[Problem to solve]: Look below for the line with "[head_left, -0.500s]", then give it again exactly, along with every line that comes after it, the final line included.

/---

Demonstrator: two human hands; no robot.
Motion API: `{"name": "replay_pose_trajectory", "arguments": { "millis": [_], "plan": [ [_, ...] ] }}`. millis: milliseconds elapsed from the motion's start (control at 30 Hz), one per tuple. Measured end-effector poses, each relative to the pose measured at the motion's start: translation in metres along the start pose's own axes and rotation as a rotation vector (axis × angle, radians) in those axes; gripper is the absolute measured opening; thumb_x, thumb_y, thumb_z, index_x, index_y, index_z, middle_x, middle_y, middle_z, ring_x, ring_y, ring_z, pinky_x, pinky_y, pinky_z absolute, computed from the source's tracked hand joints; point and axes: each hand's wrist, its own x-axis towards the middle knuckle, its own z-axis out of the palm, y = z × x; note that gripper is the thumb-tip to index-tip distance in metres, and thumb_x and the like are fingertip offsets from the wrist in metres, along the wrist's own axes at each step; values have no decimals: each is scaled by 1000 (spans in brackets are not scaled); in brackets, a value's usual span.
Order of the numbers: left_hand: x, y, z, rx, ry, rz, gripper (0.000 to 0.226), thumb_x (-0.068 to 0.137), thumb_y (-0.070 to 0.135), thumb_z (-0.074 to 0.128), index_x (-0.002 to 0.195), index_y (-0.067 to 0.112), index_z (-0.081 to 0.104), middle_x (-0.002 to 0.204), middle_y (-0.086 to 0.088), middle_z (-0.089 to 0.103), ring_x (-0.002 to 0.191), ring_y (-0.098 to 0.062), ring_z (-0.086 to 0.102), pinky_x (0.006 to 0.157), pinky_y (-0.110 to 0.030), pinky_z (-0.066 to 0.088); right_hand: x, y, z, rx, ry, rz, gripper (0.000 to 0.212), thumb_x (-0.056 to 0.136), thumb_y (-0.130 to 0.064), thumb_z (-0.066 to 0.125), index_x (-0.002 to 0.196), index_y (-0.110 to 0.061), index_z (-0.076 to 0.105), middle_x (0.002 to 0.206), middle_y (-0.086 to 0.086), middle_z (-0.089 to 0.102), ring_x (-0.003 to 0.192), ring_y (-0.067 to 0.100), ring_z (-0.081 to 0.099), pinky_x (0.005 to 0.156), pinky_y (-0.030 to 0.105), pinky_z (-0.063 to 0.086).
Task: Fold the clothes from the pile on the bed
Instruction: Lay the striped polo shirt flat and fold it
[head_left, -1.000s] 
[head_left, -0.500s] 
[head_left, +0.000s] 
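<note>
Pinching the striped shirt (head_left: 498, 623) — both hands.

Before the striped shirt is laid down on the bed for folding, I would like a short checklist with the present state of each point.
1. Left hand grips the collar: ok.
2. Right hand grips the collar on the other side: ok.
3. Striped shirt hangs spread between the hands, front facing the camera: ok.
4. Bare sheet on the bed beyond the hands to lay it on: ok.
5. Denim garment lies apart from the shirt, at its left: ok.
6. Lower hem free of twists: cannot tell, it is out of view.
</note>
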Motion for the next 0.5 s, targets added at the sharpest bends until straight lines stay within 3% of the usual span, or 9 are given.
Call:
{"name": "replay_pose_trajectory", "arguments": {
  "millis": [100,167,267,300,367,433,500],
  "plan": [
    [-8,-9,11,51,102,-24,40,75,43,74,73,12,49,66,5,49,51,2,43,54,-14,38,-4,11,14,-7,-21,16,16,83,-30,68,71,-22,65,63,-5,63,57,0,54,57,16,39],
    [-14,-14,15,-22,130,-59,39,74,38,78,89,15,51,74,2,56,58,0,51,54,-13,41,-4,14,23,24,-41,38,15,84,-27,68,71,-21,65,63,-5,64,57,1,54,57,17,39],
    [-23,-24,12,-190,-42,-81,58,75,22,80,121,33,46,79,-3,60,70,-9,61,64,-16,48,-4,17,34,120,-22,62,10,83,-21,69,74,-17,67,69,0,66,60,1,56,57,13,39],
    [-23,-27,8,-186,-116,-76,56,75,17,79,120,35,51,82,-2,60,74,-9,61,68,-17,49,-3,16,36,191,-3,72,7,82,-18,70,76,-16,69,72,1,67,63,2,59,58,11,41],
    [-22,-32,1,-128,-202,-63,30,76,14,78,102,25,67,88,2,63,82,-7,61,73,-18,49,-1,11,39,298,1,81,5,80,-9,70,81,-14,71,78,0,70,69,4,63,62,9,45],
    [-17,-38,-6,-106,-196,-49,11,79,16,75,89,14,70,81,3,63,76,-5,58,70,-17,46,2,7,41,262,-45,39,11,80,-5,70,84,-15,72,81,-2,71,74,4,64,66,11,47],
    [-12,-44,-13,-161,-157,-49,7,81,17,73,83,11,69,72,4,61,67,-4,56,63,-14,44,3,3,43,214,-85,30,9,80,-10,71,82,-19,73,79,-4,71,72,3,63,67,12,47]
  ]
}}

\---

[Answer for the task]:
[head_left, -0.500s] 
[head_left, +0.000s] 
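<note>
Pinching the striped shirt (head_left: 498, 623) — both hands.

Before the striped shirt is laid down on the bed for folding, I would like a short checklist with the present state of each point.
1. Left hand grips the collar: ok.
2. Right hand grips the collar on the other side: ok.
3. Striped shirt hangs spread between the hands, front facing the camera: ok.
4. Bare sheet on the bed beyond the hands to lay it on: ok.
5. Denim garment lies apart from the shirt, at its left: ok.
6. Lower hem free of twists: cannot tell, it is out of view.
</note>
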Motion for the next 0.5 s, targets added at the sharpest bends until straight lines stay within 3% of the usual span, or 9 are given.
Call:
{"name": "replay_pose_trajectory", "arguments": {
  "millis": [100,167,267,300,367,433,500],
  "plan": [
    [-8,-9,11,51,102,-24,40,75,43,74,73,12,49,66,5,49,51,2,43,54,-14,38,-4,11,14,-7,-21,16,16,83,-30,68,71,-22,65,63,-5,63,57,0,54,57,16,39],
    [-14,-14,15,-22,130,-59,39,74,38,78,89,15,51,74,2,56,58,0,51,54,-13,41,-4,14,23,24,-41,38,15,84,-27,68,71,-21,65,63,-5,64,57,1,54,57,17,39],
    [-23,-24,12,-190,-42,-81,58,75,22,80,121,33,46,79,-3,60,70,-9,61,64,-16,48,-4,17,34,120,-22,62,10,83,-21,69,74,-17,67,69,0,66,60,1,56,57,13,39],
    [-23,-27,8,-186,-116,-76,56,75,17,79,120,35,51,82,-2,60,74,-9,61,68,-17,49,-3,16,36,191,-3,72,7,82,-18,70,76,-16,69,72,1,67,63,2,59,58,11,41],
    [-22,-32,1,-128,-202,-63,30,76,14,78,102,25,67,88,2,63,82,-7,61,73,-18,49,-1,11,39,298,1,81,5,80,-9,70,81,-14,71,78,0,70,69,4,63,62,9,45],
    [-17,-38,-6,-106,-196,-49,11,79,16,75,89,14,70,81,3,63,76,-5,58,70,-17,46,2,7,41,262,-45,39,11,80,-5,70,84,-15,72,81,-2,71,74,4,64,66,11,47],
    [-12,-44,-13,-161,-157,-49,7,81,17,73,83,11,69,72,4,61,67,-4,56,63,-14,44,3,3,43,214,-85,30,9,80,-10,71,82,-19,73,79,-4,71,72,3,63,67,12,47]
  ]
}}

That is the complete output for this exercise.